Content starts

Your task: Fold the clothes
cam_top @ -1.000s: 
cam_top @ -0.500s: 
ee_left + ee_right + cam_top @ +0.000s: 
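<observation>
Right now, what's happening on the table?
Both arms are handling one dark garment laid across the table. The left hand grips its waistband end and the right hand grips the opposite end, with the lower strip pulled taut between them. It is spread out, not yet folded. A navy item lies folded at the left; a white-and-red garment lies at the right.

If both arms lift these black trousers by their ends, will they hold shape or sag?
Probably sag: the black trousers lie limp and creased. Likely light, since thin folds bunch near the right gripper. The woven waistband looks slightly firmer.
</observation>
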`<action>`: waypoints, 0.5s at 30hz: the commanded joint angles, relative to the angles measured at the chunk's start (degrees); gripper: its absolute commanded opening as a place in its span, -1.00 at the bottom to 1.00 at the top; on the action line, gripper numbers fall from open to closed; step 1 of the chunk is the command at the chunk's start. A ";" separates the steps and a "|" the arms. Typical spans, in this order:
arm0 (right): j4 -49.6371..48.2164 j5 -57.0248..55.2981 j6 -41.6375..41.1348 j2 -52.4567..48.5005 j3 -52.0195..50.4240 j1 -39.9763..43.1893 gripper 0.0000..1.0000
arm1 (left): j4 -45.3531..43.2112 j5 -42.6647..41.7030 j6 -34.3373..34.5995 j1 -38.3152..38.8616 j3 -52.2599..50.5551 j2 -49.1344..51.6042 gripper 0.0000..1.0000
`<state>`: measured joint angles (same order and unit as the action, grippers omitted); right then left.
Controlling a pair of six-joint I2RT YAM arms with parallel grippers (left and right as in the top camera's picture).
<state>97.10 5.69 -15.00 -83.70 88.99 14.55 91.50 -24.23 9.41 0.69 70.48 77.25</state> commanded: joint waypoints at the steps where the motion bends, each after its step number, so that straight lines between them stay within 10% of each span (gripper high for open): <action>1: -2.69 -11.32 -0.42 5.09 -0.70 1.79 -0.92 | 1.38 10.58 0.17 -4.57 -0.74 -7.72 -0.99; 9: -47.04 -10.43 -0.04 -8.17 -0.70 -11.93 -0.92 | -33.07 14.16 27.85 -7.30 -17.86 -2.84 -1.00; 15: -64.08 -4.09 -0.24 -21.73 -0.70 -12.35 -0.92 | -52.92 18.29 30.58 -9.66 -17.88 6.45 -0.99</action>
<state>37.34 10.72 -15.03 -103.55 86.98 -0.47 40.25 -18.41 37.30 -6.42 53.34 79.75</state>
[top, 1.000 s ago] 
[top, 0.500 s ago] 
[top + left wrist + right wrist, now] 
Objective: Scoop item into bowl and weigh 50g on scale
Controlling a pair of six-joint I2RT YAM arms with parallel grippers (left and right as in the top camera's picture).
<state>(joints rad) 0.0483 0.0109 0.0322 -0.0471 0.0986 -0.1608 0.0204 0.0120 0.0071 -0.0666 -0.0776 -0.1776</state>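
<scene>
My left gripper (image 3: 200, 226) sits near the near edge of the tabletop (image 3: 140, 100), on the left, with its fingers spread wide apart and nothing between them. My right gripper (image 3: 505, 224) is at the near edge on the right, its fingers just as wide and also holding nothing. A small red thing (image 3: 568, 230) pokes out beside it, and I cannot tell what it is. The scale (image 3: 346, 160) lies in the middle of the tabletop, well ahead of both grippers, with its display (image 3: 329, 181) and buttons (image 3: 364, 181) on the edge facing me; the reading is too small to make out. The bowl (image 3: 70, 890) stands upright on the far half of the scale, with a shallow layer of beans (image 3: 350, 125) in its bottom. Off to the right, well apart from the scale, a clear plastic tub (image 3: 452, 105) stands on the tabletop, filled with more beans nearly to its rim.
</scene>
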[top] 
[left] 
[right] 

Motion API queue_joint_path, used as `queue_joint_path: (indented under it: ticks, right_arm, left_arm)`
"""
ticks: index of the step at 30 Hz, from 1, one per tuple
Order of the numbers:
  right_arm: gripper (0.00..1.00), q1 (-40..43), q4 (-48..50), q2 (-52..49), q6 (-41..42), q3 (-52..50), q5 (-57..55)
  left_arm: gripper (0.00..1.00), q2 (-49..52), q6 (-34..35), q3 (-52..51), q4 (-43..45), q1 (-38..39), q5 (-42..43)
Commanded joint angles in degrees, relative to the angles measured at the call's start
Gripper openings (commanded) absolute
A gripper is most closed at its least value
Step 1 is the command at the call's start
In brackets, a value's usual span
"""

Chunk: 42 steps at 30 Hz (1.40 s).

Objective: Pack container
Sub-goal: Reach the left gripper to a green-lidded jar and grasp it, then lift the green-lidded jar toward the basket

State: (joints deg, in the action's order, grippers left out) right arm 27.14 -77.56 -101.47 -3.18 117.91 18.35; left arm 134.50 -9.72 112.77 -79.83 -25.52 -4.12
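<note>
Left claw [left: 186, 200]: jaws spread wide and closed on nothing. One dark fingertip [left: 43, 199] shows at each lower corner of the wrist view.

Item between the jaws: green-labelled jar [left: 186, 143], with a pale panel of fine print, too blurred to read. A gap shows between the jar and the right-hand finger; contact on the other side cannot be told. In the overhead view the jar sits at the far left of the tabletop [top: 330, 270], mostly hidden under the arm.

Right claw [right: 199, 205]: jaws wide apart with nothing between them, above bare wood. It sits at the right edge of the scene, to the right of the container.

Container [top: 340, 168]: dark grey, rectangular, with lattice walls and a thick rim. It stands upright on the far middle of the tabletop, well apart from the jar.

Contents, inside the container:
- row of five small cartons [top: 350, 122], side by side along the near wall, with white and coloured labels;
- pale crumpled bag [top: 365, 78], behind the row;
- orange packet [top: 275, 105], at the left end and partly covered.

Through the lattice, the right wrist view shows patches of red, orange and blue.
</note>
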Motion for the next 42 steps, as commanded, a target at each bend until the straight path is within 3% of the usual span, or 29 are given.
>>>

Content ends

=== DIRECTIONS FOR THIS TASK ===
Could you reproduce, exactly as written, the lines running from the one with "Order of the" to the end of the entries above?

=== TASK RESULT ===
Order of the numbers:
  right_arm: gripper (0.00..1.00), q1 (-40..43), q4 (-48..50), q2 (-52..49), q6 (-41..42), q3 (-52..50), q5 (-57..55)
  left_arm: gripper (0.00..1.00), q2 (-49..52), q6 (-34..35), q3 (-52..51), q4 (-43..45), q1 (-38..39), q5 (-42..43)
Commanded joint angles in degrees, relative to the angles measured at the call's start
Gripper openings (commanded) absolute
A gripper is most closed at its least value
Step 1 is the command at the call's start
In brackets, a value's usual span
"""

Chunk: 42 steps at 30 Hz (1.40 s).

Objective: Pack container
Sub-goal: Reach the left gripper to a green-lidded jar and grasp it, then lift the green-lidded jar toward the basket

State: (joints deg, in the action's order, grippers left out) right arm 27.14 -77.56 -101.47 -3.18 117.91 18.35; left arm 134.50 -9.72 112.77 -79.83 -25.52 -4.12
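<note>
Left claw [left: 186, 200]: jaws spread wide and closed on nothing. One dark fingertip [left: 43, 199] shows at each lower corner of the wrist view.

Item between the jaws: green-labelled jar [left: 186, 143], with a pale panel of fine print, too blurred to read. A gap shows between the jar and the right-hand finger; contact on the other side cannot be told. In the overhead view the jar sits at the far left of the tabletop [top: 330, 270], mostly hidden under the arm.

Right claw [right: 199, 205]: jaws wide apart with nothing between them, above bare wood. It sits at the right edge of the scene, to the right of the container.

Container [top: 340, 168]: dark grey, rectangular, with lattice walls and a thick rim. It stands upright on the far middle of the tabletop, well apart from the jar.

Contents, inside the container:
- row of five small cartons [top: 350, 122], side by side along the near wall, with white and coloured labels;
- pale crumpled bag [top: 365, 78], behind the row;
- orange packet [top: 275, 105], at the left end and partly covered.

Through the lattice, the right wrist view shows patches of red, orange and blue.
</note>
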Motion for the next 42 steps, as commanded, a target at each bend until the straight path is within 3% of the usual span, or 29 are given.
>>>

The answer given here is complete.